The Concorde, the first supersonic passenger plane. It was cool, stylish, luxurious, and extremely fast! It was twice as fast as a modern day airliner, and it could cross the Atlantic Ocean in just three hours!
The Tu-144 was the only other supersonic passenger plane to have ever entered service, and while it looked almost identical to the Concorde, it couldn't be more different. It was loud, uncomfortable, and a little dangerous!
It was clearly based on the Concorde's design, you can tell that just from looking at it. But in some ways the Tu-144 was better, it carried more passengers, and it even flew faster!
In the 1960's the race was on between the west and the Soviet Union to build the first ever supersonic airliner, but there was more to just being fast, it was also about showing who was the best.

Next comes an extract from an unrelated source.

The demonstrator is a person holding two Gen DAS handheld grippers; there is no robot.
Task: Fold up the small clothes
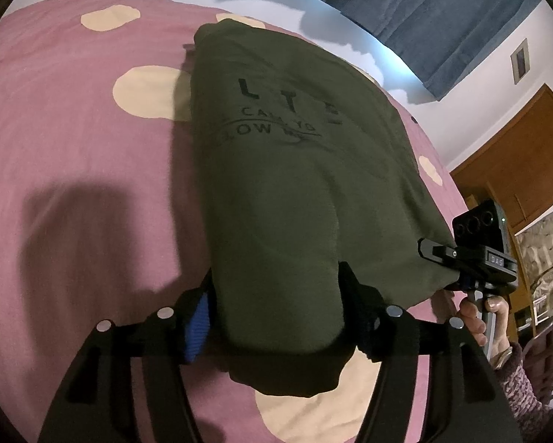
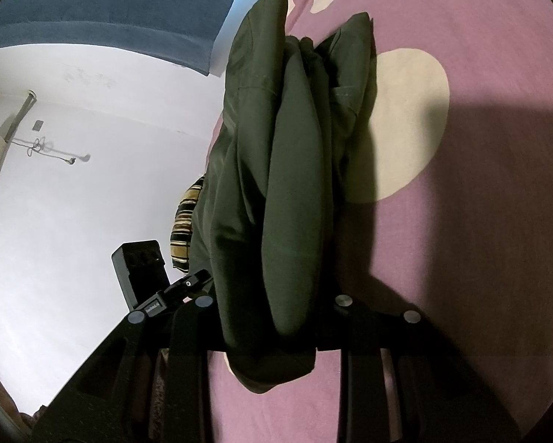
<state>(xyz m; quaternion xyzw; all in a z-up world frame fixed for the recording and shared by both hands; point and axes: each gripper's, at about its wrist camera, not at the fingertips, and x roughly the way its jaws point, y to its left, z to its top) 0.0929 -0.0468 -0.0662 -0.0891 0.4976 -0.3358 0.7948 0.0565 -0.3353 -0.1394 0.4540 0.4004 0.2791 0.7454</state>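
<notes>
A dark olive-green shirt [image 1: 287, 170] with black lettering hangs folded above the pink bedspread [image 1: 73, 118]. My left gripper [image 1: 276, 295] is shut on one near corner of it; a blue pad shows on the left finger [image 1: 198, 328]. My right gripper [image 2: 272, 306] is shut on the other corner; the shirt [image 2: 283, 170] hangs from it in bunched vertical folds. In the left wrist view the right gripper [image 1: 472, 254] and the hand holding it sit at the shirt's right edge. The far end of the shirt rests near the bed.
The bedspread [image 2: 479, 221] is pink with large cream dots. Blue curtains [image 1: 424, 7], a white wall and a wooden door [image 1: 527, 155] lie behind. A striped cushion [image 2: 185, 229] sits beyond the shirt. The other gripper's body [image 2: 143, 269] shows at left.
</notes>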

It first started as a race between three superpowers. The Americans were building the Boeing 2707, the French and English were working on the Concorde, and the Soviets were developing the Tu-144. Boeing ended up backing out of the race due to bureaucratic problems and cost overruns, and in the end canceled the project.
This put the Concorde far in the lead, and the Soviets who had more primitive technology had a lot more catching up to do. Of course they relied on their ingenuity to make up for their shortcomings, but also a whole lot of spying! They stole 90.000 technical documents from the Concorde program, which allowed them to catch up with the Concorde's development. In the end the Tu-144 made its first flight on December 31st 1968, two months before the Concorde!
The Concorde was completely designed around passenger experience. Journalists were amazed at how smooth and comfortable the flight was, and the cabin crew had no problem talking to passengers, due to the low amount of noise generated by the Concorde's engines.
Things were a little different on the Tu-144. The seats were crammed inside of the plane, and due to the more primitive engines and cooling systems, the aircraft produced so much noise noise that passengers couldn't even talk to each other!
The Tu-144 only flew one route, once a week, from Moscow to the city of Almaty in Kazakhstan. Part of the reason for this was that the engines burned so much fuel that its range was very limited. But for some reason the Soviet government decided to build seven more of them.
Out of a 102 scheduled flights, there were 226 mechanical failures, 80 which were serious enough to delay or cancel the flight!
From the beginning the Tu-144's airworthiness was in question. One crashed in front of thousands of people at the 1973 Paris airshow. In 1978 another one came down after a fuel line rupture, and yet again in 1980, when one suffered an engine explosion and was forced to make an emergency landing.
The problem was that the development of the Tu-144 had been rushed. It was more important for the Soviets to build the plane before the Concorde, than actually building it well. They had fewer resources and inferior technology, but surprisingly were still able to get it done.
But all the innovation on both sides of the Iron Curtain, couldn't overcome the simple fact that supersonic travel was just too expensive.
In the capitalist west you could price airplane tickets at 5x the regular price. The Concorde eventually found a niche market where it served the rich and the famous. In the end fourteen Concordes were built, but it still ended up a huge commercial failure. The French and the British had poured billions into the program, and they would never earn that back. The Concorde was in passenger service for 23 years, and the last one was retired in 2003.
But in the communist Soviet Union, who exactly was supposed to pay for flying on the Tu-144? The price of a ticket on a Tu-144 flight was the same as any other flight in the Soviet Union, and without people being able to pay for expensive tickets, the airplane ended up as a prestige project and a propaganda tool. The Tu-144 was retired not even a full year since it started flying!
But that wasn't the end for the Tu-144! It made a short comeback from 1996 to 1997, when NASA briefly used the plane for high speed research. (If you look closely at the tail, you can see the Russian and American flags.)
I really wish I could have had a chance to experience flying on both of these amazing machines, but who knows maybe supersonic travel come back at some point in the future! As of today only two aircraft are preserved.
Thanks for reading, and I hope you enjoyed this story!